Lasioderma serricorne, commonly known as the cigarette beetle, cigar beetle, or tobacco beetle, is an insect very similar in appearance to the drugstore beetle (Stegobium paniceum) and the common furniture beetle (Anobium punctatum). All three species belong to the family Ptinidae.

L. serricorne is around 2–3 mm long, and brown in colour. The beetles, which can fly, live 2–6 weeks and do not feed as adults. They can be distinguished from A. punctatum by the fact that A. punctatum has a thorax with a pronounced "humped" shape. S. paniceum and L. serricorne have thoraces which have a much less obtuse looking angle when viewed from the side compared to A. punctatum, and thus could be difficult to tell apart. However S. paniceum has a distinct three-segmented "club" at the end of each antenna whereas L. serricorne has uniformly serrated antennae of 11 segments.
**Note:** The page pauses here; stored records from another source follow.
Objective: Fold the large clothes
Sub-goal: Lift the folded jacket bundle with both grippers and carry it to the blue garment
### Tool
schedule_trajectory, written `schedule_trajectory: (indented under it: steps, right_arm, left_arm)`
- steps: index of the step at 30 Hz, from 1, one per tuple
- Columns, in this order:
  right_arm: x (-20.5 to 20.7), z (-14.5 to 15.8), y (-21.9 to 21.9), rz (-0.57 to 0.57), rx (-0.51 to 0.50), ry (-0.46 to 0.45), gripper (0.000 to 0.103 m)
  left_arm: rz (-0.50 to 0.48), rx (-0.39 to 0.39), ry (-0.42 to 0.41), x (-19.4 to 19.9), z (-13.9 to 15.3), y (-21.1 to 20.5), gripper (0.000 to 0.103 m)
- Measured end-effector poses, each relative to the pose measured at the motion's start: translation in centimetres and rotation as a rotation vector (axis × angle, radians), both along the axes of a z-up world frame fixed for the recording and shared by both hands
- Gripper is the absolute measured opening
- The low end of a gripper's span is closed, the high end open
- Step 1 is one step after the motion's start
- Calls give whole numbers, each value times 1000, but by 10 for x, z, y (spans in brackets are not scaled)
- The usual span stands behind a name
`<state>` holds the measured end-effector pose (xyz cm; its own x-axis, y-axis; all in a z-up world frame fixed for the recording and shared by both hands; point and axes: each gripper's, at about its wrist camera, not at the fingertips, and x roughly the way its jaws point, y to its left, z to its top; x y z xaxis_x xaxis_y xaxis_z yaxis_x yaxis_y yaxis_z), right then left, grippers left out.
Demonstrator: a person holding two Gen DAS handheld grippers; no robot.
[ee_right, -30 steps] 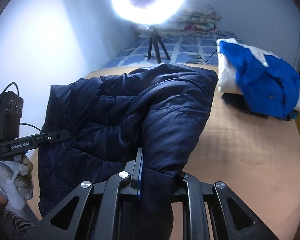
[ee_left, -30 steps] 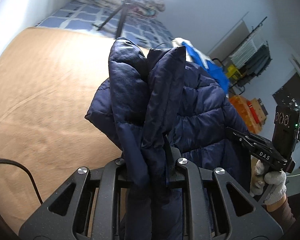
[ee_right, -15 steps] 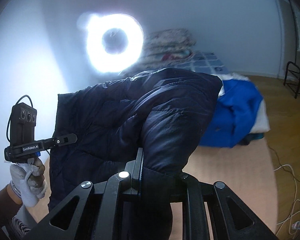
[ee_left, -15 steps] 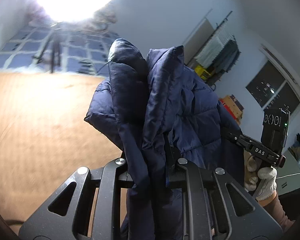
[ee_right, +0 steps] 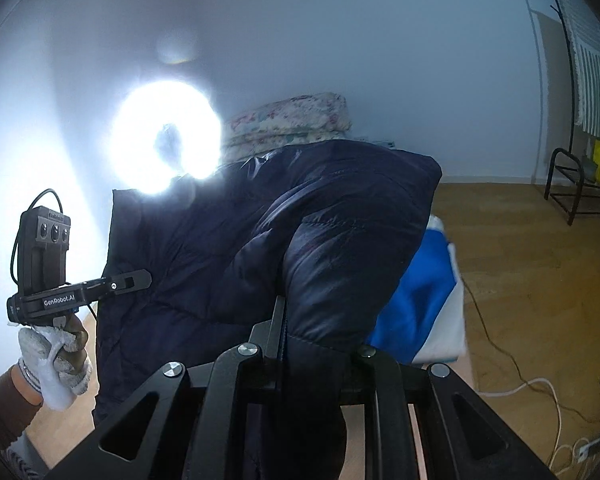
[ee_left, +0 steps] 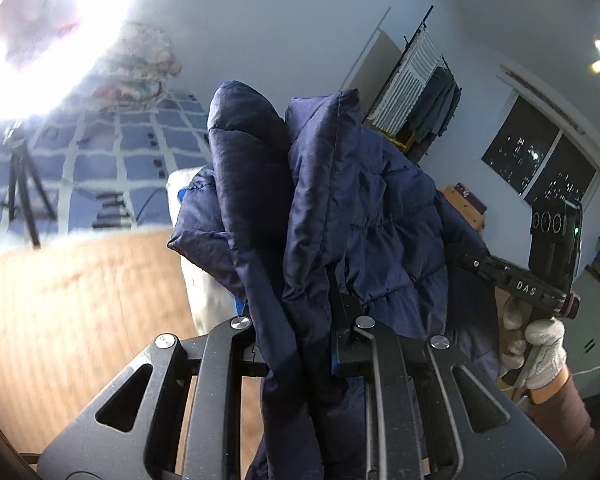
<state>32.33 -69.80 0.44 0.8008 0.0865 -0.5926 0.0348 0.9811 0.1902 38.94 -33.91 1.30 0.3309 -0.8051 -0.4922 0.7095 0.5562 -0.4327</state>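
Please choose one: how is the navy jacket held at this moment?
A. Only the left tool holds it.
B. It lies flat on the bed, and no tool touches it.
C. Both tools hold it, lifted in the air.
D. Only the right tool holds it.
C: the left tool and the right tool each pinch a bunch of the jacket, which hangs between them.

I'm working in a home bedroom: a bed with a blue checked cover [ee_left: 112, 152], folded floral quilts [ee_right: 292, 118] against the wall, a clothes rack [ee_left: 424, 80], wooden flooring [ee_right: 520, 240], and 1 dark window [ee_left: 540, 164].
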Motion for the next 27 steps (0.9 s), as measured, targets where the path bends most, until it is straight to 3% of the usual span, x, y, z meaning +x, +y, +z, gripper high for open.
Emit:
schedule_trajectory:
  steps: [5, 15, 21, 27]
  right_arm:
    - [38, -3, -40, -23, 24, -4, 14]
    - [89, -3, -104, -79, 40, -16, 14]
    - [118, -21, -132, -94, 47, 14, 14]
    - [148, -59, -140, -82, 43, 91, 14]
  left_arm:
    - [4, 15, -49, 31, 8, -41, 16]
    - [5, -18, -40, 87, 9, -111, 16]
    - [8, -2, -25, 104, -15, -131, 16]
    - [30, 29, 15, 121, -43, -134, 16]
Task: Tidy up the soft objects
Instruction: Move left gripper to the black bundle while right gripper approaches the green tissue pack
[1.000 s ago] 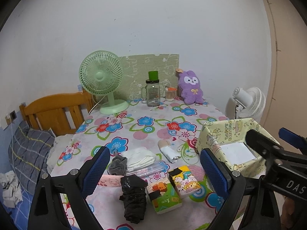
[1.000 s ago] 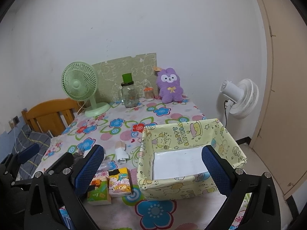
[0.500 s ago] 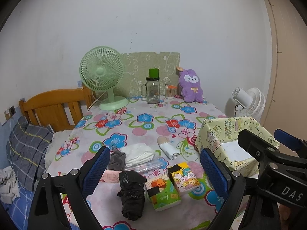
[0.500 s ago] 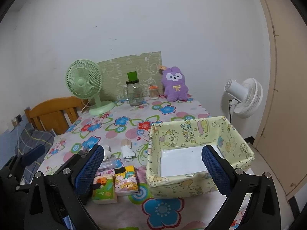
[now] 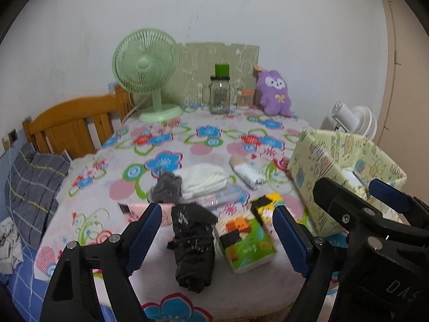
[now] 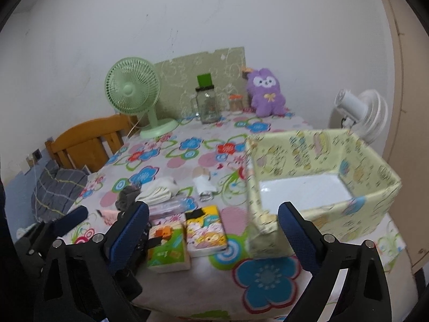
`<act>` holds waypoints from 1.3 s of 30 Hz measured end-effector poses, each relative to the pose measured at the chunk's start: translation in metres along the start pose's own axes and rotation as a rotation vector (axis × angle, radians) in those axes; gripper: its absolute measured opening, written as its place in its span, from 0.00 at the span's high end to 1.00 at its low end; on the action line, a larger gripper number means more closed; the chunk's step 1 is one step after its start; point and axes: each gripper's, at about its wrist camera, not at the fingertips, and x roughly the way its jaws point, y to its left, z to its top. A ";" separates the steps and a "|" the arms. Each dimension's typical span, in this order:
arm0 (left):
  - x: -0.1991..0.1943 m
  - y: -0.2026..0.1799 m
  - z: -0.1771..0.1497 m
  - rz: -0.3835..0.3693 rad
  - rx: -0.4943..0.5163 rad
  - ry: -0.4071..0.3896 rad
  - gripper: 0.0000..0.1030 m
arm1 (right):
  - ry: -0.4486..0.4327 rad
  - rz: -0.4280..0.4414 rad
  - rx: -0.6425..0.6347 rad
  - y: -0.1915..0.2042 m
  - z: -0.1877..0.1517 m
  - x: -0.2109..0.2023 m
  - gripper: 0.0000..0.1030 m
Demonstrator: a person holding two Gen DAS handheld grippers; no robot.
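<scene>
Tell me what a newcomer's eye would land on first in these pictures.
The loud flowered tablecloth grabs attention first, covering the whole table. At the far edge, against the wall, stand a green fan and a purple plush bunny. Nearer, a yellow fabric basket sits on the right, beside a cluster of small things: a black bundle, tissue packs and folded white cloth, with both open grippers hovering in front.

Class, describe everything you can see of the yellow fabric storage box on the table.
The yellow fabric storage box is a soft, open-topped rectangular bin printed with pastel cartoon figures. Its walls stand upright, slightly slumped, and its white floor looks bare. It sits on the floral tablecloth at the table's right side, right of the two tissue packs. Neither gripper touches it.
</scene>
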 end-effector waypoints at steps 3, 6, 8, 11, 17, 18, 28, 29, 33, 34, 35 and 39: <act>0.008 0.004 -0.006 -0.005 -0.002 0.027 0.19 | 0.004 -0.009 -0.011 0.006 -0.005 0.005 0.06; 0.013 0.010 -0.011 0.005 -0.023 0.040 0.20 | -0.012 -0.046 -0.029 0.012 -0.008 0.007 0.07; 0.016 0.013 -0.014 -0.008 -0.028 0.050 0.22 | -0.017 -0.055 -0.024 0.014 -0.010 0.006 0.07; 0.021 0.017 -0.017 -0.006 -0.015 0.066 0.25 | -0.002 -0.062 -0.016 0.017 -0.014 0.007 0.07; 0.029 0.019 -0.024 -0.025 0.011 0.091 0.29 | 0.042 -0.059 -0.028 0.028 -0.027 0.012 0.10; 0.031 0.020 -0.026 -0.024 0.017 0.096 0.29 | 0.049 -0.060 -0.032 0.030 -0.029 0.013 0.11; 0.046 0.033 -0.033 -0.021 0.024 0.157 0.48 | 0.118 -0.051 -0.031 0.041 -0.037 0.039 0.13; 0.048 0.035 -0.033 -0.037 0.014 0.165 0.49 | 0.125 -0.049 -0.033 0.043 -0.038 0.042 0.13; 0.054 0.033 -0.034 -0.057 0.023 0.177 0.53 | 0.155 -0.039 -0.037 0.047 -0.041 0.053 0.14; 0.054 0.033 -0.034 -0.060 0.026 0.174 0.53 | 0.164 -0.038 -0.039 0.048 -0.042 0.056 0.14; 0.054 0.032 -0.034 -0.064 0.029 0.172 0.54 | 0.169 -0.037 -0.039 0.049 -0.042 0.057 0.15; 0.053 0.035 -0.035 -0.077 0.034 0.169 0.56 | 0.198 -0.032 -0.041 0.053 -0.044 0.065 0.20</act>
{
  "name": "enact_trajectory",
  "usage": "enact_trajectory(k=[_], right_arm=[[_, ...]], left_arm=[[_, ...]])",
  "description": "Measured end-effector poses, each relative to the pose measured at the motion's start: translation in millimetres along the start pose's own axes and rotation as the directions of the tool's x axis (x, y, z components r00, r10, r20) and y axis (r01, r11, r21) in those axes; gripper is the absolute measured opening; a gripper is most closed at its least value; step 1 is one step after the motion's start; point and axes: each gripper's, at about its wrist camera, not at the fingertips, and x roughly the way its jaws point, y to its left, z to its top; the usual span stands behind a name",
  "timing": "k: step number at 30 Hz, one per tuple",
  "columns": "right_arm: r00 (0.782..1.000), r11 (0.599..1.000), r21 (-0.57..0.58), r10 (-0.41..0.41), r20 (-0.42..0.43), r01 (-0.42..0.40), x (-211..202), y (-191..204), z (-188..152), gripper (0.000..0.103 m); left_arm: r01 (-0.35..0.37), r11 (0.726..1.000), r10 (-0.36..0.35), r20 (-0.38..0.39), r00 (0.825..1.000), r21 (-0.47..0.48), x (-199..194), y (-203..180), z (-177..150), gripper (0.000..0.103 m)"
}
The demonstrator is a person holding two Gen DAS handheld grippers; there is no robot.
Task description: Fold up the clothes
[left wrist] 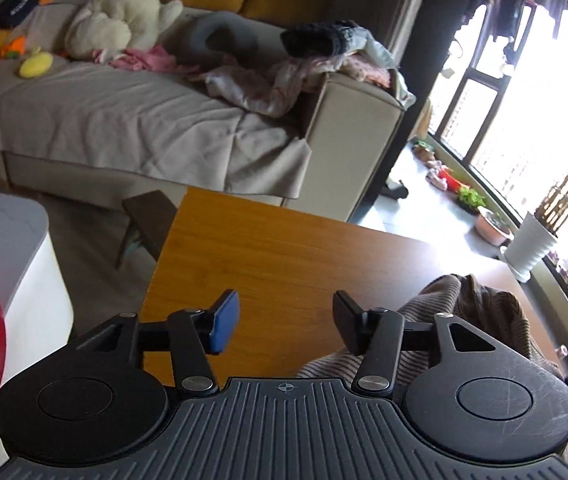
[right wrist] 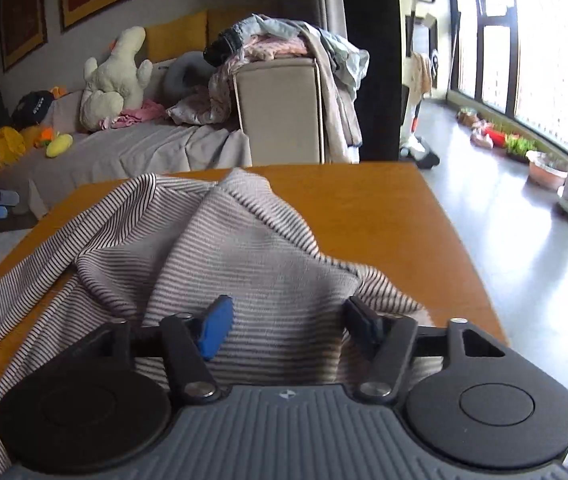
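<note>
Tongs first: the left gripper (left wrist: pixel 285 320) stands wide, its jaws parted over bare wood with nothing between them; the right gripper (right wrist: pixel 285 326) is spread just as wide, and it hovers low above the striped garment (right wrist: pixel 220 248), fingers either side of a raised fold but closed on none of it; whether the tips brush the cloth, I cannot tell. Outward now: the garment lies rumpled on the wooden table (right wrist: pixel 383 216), bunched into ridges, one long stretch trailing off toward the near left corner; in the left wrist view only a heaped edge of it shows, off to the right of that gripper. So the left seems parked clear while the right lines up on a ridge, likely to pinch and pull it flat; folding proper looks not yet begun. Beyond the table, a sofa (left wrist: pixel 124 120) carries a plush toy (left wrist: pixel 124 12) and more heaped clothes (left wrist: pixel 315 64) on its armrest.
</note>
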Motion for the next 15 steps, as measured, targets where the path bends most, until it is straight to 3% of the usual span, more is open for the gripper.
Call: enact_trajectory(k=[2,4,7,12,15], right_arm=[[0.999,0.999,-0.032,0.006,0.033,-0.005,-1.8,8.3,18.8,0.042],[0.999,0.999,-0.039,0.028,0.036,-0.027,4.1,16.2,30.9,0.042],[0.999,0.998,-0.061,0.031,0.014,-0.030,18.0,30.8,34.5,0.042],[0.998,0.999,-0.024,0.036,-0.045,-0.037,32.8,27.4,19.0,0.045],[0.996,0.999,0.034,0.035,-0.087,-0.032,40.4,14.3,5.8,0.055]], left_arm=[[0.056,0.997,-0.055,-0.004,0.998,0.050,3.0,-21.6,-3.4,0.074],[0.105,0.989,-0.103,-0.017,0.995,0.103,14.2,-49.6,-6.6,0.079],[0.102,0.980,-0.097,-0.037,0.995,0.171,39.6,-86.4,-14.7,0.079],[0.159,0.971,-0.146,-0.082,0.986,0.181,55.6,-107.8,-23.7,0.078],[0.177,0.965,-0.162,-0.090,0.983,0.191,53.3,-110.3,-27.3,0.081]])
L. serricorne also has much weaker punctures on the surface of the wing covers (elytra) than the other two species.

As indicated by its common name, the cigarette beetle is a pest of tobacco, both in the refined cigarette packet presentation and also as stored in hogsheads and bales, but is also a minor pest of oilcake, oilseeds, cereals, dried fruit, sage, flour, and some animal products.

Life cycle
The female beetle lays around 100 eggs loosely on the substrate to be fed upon. The larvae are active and will move around on and bore into the product, feeding as they go. The complete life cycle takes 26 days at 37 °C and 120 days at 20 °C. L. serricorne cannot tolerate the cold; adults die within 6 days at 4 °C, and eggs survive 5 days at 0–5 °C. The cigarette beetle's larvae can be distinguished with difficulty from the grubs of the drugstore beetle, most easily by their longer hair and dark head capsule.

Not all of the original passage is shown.